According to statistics presented yesterday by Maria Kasita on behalf of traditional authorities and communal land boards at the conference, Ohangwena tops the list with 107 cases reported between 2012-2015.
It is followed by Otjozondjupa with 58 cases recorded during the same period, Omaheke (48), Omusati (42), Kavango East and West (36), and Oshikoto (16).
Kasita said the challenge in removing these illegal fences is the blurry mandate of who between the traditional authorities or communal land boards has the power to remove such structures.
The Legal Assistance Centre (LAC) has called for the removal illegal fencing in communal areas, saying they increase inequality between Namibians - those that can afford fencing materials and those fenced out.
LAC’s coordinator on land environment and development Willem Odendaal said during his presentation at the land conference on Tuesday that illegal fencing in communal areas increases grazing pressure and degrades the remaining commonage.
He said illegal fencing in communal areas does not only affect grazing for the poor but it also prohibits poor people from accessing firewood, thatching grass and even veld food that the poorest members of traditional communities depends on for their livelihood.
Odendaal added that illegal fencing in communal areas also interferes with the movement of wildlife.

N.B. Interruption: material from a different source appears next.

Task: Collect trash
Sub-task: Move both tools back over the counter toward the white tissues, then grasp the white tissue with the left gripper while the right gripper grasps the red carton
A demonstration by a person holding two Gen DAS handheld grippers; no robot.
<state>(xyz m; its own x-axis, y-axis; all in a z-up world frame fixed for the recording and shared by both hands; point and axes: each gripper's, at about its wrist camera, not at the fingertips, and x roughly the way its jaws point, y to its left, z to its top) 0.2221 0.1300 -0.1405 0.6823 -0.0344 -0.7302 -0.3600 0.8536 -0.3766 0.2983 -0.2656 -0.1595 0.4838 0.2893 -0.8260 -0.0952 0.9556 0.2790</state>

He said if ignored, illegal fencing is effectively rewarded - leading other fenced off areas to ensure they have access to some part of the commonage.
Odendaal called on the ongoing land conference to implement the resolution of the 1991 land conference that stated that illegal fencing of land must be stopped and all illegal fences must be removed.
He said every communal land board must produce a map of all legal fences and make it available to the public by 30 November in order to hold traditional authorities and communal land boards accountable.
In the past wealthy politicians have been accused of fencing off massive land, at times measuring over 3000 hectares, in communal areas.
Similarly, traditional leaders have been accused of fencing off communal land and selling it to wealthy business people to make money for themselves.
Many region, in their position papers to the conference, requested that illegal fencing be criminalised so that culprits are dealt with criminally instead of merely having their fences removed.